ABOUT THIS EXERCISE: Go to the line below containing "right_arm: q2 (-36" and print exactly from there through the line containing "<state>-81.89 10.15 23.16", both included. Print nothing else.

*** SUPPLIED MATERIAL ***

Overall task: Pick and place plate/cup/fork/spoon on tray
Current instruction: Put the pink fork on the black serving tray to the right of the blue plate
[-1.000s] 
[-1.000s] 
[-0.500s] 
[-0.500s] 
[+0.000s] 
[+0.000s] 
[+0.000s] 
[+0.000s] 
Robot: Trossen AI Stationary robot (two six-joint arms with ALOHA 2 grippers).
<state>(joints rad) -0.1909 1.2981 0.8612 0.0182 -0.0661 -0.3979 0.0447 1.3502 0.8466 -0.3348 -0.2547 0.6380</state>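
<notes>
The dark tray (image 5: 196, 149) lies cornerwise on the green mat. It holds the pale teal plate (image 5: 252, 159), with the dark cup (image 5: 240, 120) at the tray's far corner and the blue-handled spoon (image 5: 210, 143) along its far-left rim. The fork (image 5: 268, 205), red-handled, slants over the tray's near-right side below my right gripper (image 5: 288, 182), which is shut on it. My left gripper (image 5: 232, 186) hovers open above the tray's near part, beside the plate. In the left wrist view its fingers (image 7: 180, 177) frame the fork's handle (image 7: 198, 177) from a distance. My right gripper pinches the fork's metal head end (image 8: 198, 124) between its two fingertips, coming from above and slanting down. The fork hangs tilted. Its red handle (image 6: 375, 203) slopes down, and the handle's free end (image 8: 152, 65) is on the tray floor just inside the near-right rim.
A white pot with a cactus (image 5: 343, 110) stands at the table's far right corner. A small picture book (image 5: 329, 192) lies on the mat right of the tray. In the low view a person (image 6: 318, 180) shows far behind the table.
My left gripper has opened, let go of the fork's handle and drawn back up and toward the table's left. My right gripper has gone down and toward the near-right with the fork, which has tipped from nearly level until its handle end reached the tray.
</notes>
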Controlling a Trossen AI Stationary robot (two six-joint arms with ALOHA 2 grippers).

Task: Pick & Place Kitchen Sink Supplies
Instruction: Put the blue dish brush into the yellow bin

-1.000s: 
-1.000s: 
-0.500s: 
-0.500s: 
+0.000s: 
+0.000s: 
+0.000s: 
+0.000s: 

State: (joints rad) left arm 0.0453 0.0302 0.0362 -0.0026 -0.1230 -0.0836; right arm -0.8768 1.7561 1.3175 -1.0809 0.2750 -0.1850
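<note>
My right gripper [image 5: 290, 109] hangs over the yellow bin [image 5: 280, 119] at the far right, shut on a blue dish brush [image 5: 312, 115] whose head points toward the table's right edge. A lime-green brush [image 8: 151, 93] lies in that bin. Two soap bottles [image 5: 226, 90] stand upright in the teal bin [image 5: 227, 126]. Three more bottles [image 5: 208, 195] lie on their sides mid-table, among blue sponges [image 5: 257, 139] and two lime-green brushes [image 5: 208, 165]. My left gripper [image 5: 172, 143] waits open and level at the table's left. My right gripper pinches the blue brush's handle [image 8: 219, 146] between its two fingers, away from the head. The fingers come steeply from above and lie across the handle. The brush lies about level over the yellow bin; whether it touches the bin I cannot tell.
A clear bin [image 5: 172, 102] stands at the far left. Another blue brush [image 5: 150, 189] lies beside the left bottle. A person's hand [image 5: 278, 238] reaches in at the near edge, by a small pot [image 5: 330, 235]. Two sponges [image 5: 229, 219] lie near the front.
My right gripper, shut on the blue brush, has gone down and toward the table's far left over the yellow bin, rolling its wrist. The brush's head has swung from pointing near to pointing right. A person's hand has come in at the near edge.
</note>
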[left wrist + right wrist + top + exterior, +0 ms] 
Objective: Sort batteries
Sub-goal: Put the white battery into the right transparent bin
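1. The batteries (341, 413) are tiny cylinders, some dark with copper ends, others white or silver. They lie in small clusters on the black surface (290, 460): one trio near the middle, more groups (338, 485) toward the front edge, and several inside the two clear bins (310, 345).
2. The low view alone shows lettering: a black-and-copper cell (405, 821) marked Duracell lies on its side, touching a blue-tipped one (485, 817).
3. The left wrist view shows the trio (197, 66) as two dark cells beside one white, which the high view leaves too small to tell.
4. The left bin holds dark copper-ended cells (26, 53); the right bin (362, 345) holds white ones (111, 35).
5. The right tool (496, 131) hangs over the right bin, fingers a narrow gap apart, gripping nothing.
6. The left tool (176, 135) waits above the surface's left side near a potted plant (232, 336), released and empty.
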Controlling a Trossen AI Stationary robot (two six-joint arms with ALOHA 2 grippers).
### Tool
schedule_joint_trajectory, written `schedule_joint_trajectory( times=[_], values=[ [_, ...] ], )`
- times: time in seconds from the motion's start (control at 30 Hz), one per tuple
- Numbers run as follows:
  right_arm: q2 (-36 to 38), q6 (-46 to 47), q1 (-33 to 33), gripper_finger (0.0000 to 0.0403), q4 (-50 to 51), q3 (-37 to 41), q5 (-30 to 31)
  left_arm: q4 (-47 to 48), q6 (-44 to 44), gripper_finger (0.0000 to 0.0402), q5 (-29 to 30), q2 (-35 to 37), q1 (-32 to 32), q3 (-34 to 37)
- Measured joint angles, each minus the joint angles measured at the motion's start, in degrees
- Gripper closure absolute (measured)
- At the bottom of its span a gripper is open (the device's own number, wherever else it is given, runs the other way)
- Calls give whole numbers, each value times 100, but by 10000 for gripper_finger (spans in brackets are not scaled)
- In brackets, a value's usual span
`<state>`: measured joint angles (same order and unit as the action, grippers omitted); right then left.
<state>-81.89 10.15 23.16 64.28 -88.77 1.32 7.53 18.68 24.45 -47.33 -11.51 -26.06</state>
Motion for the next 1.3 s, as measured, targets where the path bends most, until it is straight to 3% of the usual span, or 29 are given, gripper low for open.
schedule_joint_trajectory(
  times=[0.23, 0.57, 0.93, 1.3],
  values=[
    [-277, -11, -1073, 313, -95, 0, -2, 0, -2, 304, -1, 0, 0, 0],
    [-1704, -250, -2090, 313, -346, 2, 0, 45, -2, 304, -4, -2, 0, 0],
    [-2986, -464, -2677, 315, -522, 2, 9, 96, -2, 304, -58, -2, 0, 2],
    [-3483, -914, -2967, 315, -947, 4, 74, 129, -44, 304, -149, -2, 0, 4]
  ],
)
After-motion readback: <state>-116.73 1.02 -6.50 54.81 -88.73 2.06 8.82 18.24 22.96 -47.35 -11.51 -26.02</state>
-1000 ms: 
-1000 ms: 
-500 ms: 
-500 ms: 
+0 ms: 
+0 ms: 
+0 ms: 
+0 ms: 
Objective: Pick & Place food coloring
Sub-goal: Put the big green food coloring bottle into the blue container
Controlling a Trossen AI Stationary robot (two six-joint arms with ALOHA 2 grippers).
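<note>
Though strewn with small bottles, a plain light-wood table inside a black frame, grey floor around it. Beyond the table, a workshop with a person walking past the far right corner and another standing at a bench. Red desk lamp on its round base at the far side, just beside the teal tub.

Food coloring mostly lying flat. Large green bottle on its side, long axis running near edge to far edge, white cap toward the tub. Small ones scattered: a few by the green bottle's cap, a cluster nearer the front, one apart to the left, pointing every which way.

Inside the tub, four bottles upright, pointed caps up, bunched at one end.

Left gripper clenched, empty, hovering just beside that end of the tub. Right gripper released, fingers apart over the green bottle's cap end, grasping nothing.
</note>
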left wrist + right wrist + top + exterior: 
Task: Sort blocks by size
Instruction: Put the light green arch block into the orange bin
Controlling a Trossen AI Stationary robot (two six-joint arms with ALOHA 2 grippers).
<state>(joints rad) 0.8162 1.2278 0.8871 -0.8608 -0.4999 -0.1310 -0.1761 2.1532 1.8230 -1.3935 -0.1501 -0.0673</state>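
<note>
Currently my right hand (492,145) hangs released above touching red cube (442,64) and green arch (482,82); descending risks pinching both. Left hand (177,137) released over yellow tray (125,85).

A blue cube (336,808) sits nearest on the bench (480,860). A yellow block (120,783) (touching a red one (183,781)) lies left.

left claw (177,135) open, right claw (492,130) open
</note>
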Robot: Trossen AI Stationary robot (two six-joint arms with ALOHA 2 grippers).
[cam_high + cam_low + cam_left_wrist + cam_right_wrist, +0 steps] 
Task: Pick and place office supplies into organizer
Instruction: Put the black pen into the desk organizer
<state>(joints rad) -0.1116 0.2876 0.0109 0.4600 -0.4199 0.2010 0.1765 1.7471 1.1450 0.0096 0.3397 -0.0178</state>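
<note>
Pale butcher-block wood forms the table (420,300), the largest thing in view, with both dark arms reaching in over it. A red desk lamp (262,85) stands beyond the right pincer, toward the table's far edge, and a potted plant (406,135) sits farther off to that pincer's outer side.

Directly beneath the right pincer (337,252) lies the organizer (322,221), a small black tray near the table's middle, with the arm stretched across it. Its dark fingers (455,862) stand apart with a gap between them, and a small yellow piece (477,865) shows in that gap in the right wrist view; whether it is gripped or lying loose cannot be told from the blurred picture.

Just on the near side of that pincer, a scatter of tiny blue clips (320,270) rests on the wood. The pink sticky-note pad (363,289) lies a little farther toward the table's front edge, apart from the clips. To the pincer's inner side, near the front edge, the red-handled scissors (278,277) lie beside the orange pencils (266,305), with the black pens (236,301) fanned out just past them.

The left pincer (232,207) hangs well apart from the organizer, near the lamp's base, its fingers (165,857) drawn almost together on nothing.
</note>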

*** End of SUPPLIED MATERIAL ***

FINISHED EXERCISE:
  right_arm: q2 (-36 to 38), q6 (-46 to 47), q1 (-33 to 33), gripper_finger (0.0000 to 0.0403), q4 (-50 to 51), q3 (-37 to 41), q5 (-30 to 31)
  left_arm: q4 (-47 to 48), q6 (-44 to 44), gripper_finger (0.0000 to 0.0402), q5 (-29 to 30), q2 (-35 to 37), q1 (-32 to 32), q3 (-34 to 37)
- Measured joint angles, each minus the joint angles measured at the motion's start, in degrees
- Gripper closure absolute (measured)
- At the bottom of its span a gripper is open (the device's own number, wherever else it is given, runs the other way)
- Calls give whole numbers, each value times 100, but by 10000 for gripper_finger (spans in brackets are not scaled)
- In brackets, a value's usual span
`<state>`: measured joint angles (same order and unit as the action, grippers omitted); right then left.
<state>-81.89 10.15 23.16 64.28 -88.77 1.32 7.53 18.68 24.45 -47.33 -11.51 -26.06</state>

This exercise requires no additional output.